ESPN NFL analyst Robert Griffin III has apologized for using a racial slur during Monday Night Football. He tweeted about the incident almost immediately after it happened, saying he “misspoke.”
Griffin’s poor choice of words occurred during ESPN‘s Monday Night Countdown pre-game show. He broke down the Philadelphia Eagles‘ win over the New York Giants and started talking about the play of Jalen Hurts.
“People said that Jalen Hurts couldn’t get it done,” Griffin said during the broadcast. “He could not break from the pocket. He’s not the quarterback of the future. I think he proved all those (expletive) wrong.” View the clip of the comments here.
The clip of Griffin’s comment went viral, prompting the former NFL quarterback to clarify his comments. He released a tweet on Monday night.
“Yooooo, Definitely need to clarify this. THIS IS NOT WHAT I MEANT TO SAY,” Griffin tweeted. “Was trying to say ‘those Bug-A-Boos’ in reference to haters and doubters.
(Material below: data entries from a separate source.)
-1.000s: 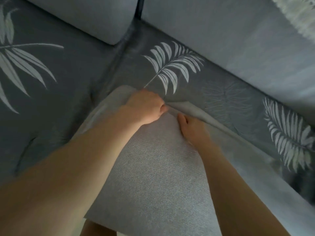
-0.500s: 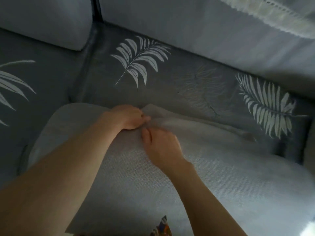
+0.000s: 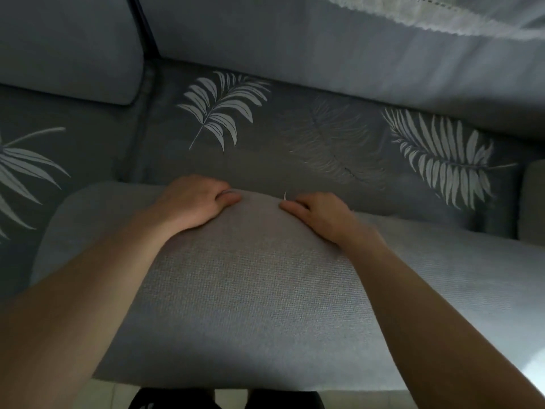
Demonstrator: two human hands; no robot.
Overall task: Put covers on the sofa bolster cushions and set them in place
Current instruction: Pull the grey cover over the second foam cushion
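Observation:
A large grey woven cushion (image 3: 250,290) lies flat on the sofa seat, its near edge hanging over the front. My left hand (image 3: 191,202) grips the far top edge of its cover, fingers curled over the edge and thumb on top. My right hand (image 3: 318,212) grips the same far edge a short way to the right, fingers tucked behind it. A small pale tab (image 3: 285,196) sticks up beside my right fingertips. The far side of the cushion is hidden.
The sofa seat (image 3: 295,149) has a dark grey cover printed with pale leaves. Two grey back cushions stand behind, one at left (image 3: 67,48) and a long one at right (image 3: 324,48). A lace-edged cloth (image 3: 427,13) hangs at top right. An armrest (image 3: 532,202) shows at the right edge.
The hands, close together before, have moved apart along the cushion's far edge. The loose flap of cover seen earlier now lies closed and flat.

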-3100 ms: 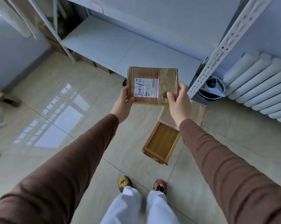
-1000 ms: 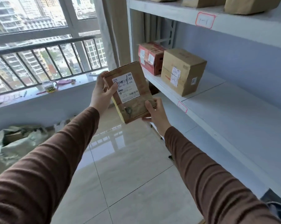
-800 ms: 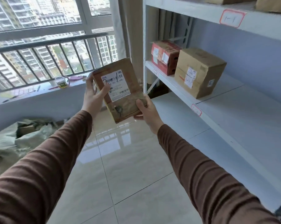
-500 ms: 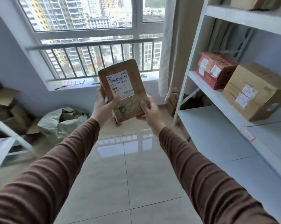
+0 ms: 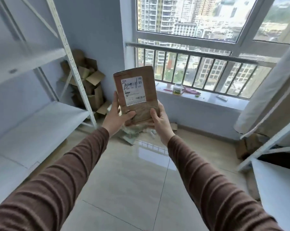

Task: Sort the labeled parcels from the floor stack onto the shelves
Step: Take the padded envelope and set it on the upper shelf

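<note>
A flat brown cardboard parcel (image 5: 135,95) with a white shipping label, marked by hand in black, stands upright in front of me at chest height. My left hand (image 5: 115,116) grips its lower left edge, thumb across the front. My right hand (image 5: 159,118) holds its lower right corner, thumb on the front. A white metal shelf unit (image 5: 32,119) with bare boards stands to the left. Part of a second shelf unit (image 5: 274,177) shows at the right edge.
Open empty cardboard boxes (image 5: 89,85) are heaped in the far left corner. A crumpled plastic sack (image 5: 132,134) lies on the tiled floor below the parcel. The windowsill (image 5: 207,99) with a mug (image 5: 178,90) runs ahead; a curtain (image 5: 271,84) hangs on the right.
My view has swung left, away from the shelf with the boxes, toward the window and the left shelf unit. Both hands keep hold of the parcel, now more upright.
</note>
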Available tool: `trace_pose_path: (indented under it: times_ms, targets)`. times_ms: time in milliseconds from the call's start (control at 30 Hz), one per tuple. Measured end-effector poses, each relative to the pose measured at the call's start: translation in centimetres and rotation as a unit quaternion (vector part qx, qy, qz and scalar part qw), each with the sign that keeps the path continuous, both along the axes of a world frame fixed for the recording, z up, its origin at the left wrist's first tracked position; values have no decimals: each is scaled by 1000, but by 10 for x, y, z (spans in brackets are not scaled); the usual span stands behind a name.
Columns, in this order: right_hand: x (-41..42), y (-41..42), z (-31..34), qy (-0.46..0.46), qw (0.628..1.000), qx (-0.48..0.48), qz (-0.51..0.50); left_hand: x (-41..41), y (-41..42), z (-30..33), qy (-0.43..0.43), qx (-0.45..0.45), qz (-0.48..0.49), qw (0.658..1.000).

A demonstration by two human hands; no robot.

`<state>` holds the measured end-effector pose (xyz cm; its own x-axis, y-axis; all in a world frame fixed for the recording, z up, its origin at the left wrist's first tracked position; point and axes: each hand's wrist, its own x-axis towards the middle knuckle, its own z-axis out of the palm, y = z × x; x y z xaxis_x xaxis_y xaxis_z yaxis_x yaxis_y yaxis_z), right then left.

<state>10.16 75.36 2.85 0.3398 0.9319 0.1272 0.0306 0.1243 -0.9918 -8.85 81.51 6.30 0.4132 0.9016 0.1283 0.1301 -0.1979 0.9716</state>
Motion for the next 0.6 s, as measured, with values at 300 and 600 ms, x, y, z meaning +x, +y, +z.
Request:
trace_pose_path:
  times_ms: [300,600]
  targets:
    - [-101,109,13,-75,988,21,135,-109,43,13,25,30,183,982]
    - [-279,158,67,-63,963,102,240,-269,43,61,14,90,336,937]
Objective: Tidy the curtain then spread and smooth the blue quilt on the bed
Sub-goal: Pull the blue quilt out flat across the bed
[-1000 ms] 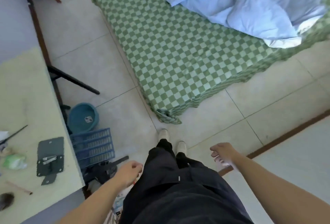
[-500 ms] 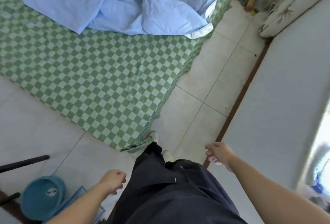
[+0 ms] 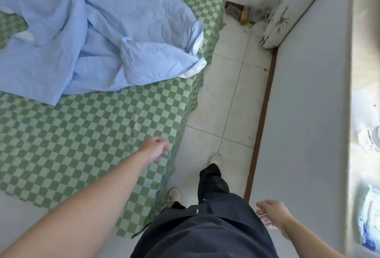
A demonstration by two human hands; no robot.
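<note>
The blue quilt [image 3: 98,37] lies crumpled on the far part of the bed [image 3: 72,138], which has a green checked sheet. A white-lined corner of the quilt is folded over near the bed's right edge. A curtain [image 3: 287,9] with a grey leaf print hangs bunched at the upper right, by the wall. My left hand [image 3: 155,152] hovers over the bed's near right edge, fingers loosely curled, holding nothing. My right hand [image 3: 272,214] hangs by the grey wall at my hip, fingers loosely apart and empty.
A narrow tiled aisle [image 3: 224,101] runs between the bed and the grey wall [image 3: 308,113]. My feet stand in it. Small clutter [image 3: 238,12] sits on the floor in the far corner. A bright window sill [image 3: 366,113] is at the right.
I have turned right and stepped into the aisle beside the bed. The desk and blue basin have left view. My left hand has swung forward over the bed's edge.
</note>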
Regardless of my intention, I understand the historical context of the term that came out of my mouth and I apologize.”
Griffin works as an analyst at ESPN, covering both college football and the NFL. During the course of the season, the Heisman Trophy winner has blossomed into one of the more popular figures in the network’s coverage.
Social Media Sounds Off on Robert Griffin III’s Comment
Many NFL fans tuning into Monday Night Countdown were taken aback by Griffin’s comment during the program. Several projected their thoughts on Twitter after the incident, particularly after he issued an apology.
One media personality chimed in, saying, “It happens. Be on TV long enough and we all have our Ron Burgundy moments.” Another added, “We’ve all said stuff we regret on live TV and radio. Me included. It was a moment of brainlock and you took ownership immediately.”
A Twitter user said, “It’s a mistake, things happen. Keep working hard!”
Griffin is a relatively new personality in sports media, joining the broadcast world after his NFL career came to an end in 2020. He spent nine seasons in the league, playing for the Washington Commanders, Cleveland Browns and Baltimore Ravens.